Assignment —
Word for word and without images, reproduce the listing that follows.

Source material —
——
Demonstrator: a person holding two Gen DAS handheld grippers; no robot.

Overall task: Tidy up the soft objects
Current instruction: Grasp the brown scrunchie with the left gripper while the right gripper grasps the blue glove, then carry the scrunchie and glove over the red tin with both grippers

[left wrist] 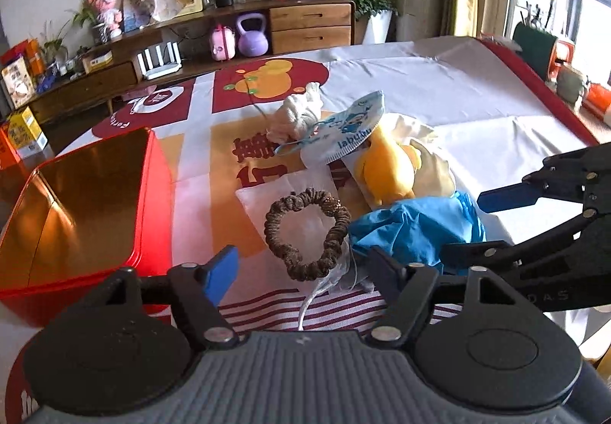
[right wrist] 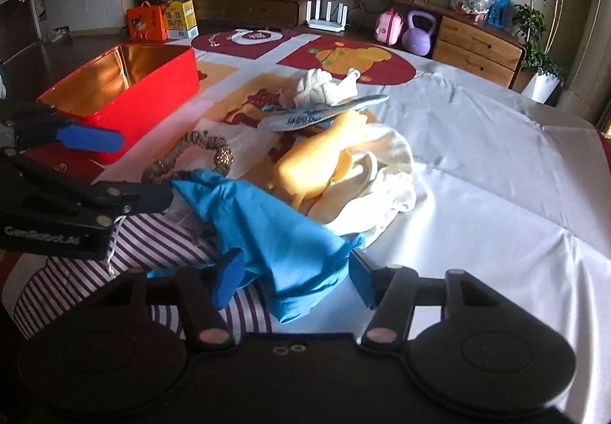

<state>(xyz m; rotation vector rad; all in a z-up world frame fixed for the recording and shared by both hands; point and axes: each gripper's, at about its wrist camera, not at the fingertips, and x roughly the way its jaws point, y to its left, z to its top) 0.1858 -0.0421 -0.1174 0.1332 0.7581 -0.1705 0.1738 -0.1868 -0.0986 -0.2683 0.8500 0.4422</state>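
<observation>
Right gripper (right wrist: 292, 280), fingers spread, is straddling crumpled blue fabric (right wrist: 267, 233); left gripper (left wrist: 301, 271), also spread, is hovering over brown ruffled scrunchie (left wrist: 307, 233).

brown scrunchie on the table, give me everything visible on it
The brown scrunchie is a ruffled fabric ring, a little misshapen, with some sparkly patches in the right wrist view. It lies flat on a white translucent pouch on the tablecloth, in front of the left gripper, whose jaws stand open and not touching it. The blue cloth abuts its right edge. The red tin stands apart on its left.
</observation>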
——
Task solution —
Demonstrator: a person holding two Gen DAS handheld grippers; no robot.

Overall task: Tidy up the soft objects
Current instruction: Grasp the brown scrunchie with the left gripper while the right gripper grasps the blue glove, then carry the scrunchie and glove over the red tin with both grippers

[left wrist] 
[right wrist] 

<state>(xyz m; rotation vector rad; all in a z-up world frame fixed for the recording and shared by both hands; point and axes: each gripper's, at about its wrist camera, not at the fingertips, and x roughly the way its jaws point, y to its left, z to its top) 0.1858 -0.0421 -0.1174 0.1332 0.7581 -0.1705 0.1738 -0.1868 -0.0986 -0.2683 0.8500 0.4422</state>
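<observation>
Right gripper (right wrist: 292, 280), fingers spread, is straddling crumpled blue fabric (right wrist: 267, 233); left gripper (left wrist: 301, 271), also spread, is hovering over brown ruffled scrunchie (left wrist: 307, 233).

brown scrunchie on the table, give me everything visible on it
The brown scrunchie is a ruffled fabric ring, a little misshapen, with some sparkly patches in the right wrist view. It lies flat on a white translucent pouch on the tablecloth, in front of the left gripper, whose jaws stand open and not touching it. The blue cloth abuts its right edge. The red tin stands apart on its left.
</observation>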

With this output, the exercise is done.